3. Pementasan Musik Jangan Disertai Sesuatu yang Haram
Sesuatu
yang haram yang biasanya mengikuti nyanyian atau musik adalah minuman keras
(khamr) dan menunjukkan aurat, atau membaur antara pria dan wanita tanpa batas.
Inilah yang menyebabkan acara musik dan nyanyi-nyanyian menjadi haram.
Yang
perlu untuk diingat adalah, pada zaman dulu, lantunan musik hanya bisa
didengarkan dengan cara mendatangi tempat penyanyi dan pemusik secara langsung
(sebelum adanya teknologi audio). Acara seperti ini yang sering disertai dengan
maksiat. Namun sekarang musik bisa didengarkan di rumah sendiri-sendiri.
Jadi,
yang haram bukan musiknya secara mutlak tapi bagaimana cara kita mendengarkan
musik itu sendiri, kalau kita cuma mendengarnya dari Mp3, mp4, dsb, tentunya
tidak ada hukum haram di situ.
4. Kita Harus Menyeimbangkan Agama dan Duniawi
Karena
manusia tidak hanya terdiri dari perasaan, dan perasaan itu bukan cuma cinta
semata-mata. Cinta itu sendiri bukan khusus untuk wanita saja, dan wanita tidak
hanya terdiri dari tubuh dan syahwat. Hendaknya kita melakukan pembagian yang
adil di antara nyanyian/musik, program, dan seluruh dimensi kehidupan.
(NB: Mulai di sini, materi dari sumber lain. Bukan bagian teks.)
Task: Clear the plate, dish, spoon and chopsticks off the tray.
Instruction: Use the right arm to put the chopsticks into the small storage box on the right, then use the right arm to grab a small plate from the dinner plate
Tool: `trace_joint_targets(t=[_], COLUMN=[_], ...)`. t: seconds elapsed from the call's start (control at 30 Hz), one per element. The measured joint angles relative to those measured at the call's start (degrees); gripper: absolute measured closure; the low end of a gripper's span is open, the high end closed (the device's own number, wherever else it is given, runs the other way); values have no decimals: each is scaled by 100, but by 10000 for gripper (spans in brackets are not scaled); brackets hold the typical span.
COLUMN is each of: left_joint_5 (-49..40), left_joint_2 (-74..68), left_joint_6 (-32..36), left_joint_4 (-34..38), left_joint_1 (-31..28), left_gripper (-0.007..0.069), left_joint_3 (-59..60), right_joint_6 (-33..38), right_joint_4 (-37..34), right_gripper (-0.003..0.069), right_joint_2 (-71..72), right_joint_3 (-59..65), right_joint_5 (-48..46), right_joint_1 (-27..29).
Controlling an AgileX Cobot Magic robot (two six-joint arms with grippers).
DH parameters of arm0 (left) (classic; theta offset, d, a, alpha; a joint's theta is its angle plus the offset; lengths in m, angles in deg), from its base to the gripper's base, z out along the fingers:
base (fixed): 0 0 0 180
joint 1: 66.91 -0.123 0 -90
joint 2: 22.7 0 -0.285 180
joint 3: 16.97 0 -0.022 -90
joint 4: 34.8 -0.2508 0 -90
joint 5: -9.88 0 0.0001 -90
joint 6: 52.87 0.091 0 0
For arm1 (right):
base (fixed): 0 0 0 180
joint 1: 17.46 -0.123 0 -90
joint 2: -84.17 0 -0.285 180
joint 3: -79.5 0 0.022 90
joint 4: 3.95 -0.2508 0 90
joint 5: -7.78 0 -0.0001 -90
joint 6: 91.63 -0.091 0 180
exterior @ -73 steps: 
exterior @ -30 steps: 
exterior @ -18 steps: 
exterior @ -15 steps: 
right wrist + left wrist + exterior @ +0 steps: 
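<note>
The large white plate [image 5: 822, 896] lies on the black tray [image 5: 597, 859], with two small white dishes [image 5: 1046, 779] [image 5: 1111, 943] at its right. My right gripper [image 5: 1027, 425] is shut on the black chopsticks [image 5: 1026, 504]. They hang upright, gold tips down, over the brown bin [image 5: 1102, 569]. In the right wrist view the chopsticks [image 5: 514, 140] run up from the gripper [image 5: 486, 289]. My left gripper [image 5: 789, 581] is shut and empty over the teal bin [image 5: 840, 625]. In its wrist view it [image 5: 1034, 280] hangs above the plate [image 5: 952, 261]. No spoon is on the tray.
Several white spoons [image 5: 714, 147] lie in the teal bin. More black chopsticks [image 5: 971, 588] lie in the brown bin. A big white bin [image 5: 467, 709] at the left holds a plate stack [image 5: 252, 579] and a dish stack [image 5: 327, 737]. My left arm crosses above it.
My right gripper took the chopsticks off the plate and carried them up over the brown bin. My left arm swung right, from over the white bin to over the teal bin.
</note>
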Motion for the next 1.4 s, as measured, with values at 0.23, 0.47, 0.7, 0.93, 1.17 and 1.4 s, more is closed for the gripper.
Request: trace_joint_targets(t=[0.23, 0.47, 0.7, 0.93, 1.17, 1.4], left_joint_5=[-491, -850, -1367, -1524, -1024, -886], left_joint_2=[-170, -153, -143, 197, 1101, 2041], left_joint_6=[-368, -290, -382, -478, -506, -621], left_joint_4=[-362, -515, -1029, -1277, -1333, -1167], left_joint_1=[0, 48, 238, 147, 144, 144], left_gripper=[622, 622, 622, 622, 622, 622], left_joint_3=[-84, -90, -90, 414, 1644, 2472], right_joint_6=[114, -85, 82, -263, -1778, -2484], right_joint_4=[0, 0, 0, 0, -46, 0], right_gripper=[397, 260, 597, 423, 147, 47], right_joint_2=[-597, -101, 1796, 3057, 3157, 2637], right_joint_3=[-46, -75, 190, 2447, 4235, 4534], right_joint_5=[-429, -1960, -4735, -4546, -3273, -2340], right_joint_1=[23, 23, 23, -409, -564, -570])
5. Tergantung Individu Masing-Masing
Setiap
individu bisa menjadi ahli Fiqih dan mufti (penetap hukum) bagi dirinya
sendiri. Apabila musik yang didengarkan lebih banyak mudharat bahkan maksiat
hendaklah dia menjauhinya.
Pada
dasarnya segala sesuatu yang ada di dunia ini adalah boleh dilakukan kecuali
yang telah telah ditentukan keharamannya oleh Allah I. Begitu pula
dengan musik atau nyanyian.Oleh karenanya, dari beberapa penjelasan di atas
bisa kita simpulkan bahwa hukum dari musik adalah boleh, sebab alasan yang
diberikan oleh mereka yang mengharamkan secara mutlak masih belum kuat. Namun
demikian, hukum boleh yang melekat pada musik tidaklah mutlak juga, melainkan
bisa berubah menjadi haram ketika diikuti dengan tindakan-tindakan maksiat yang
barang tentu sudah dilarang oleh syariat Islam sejak dulu.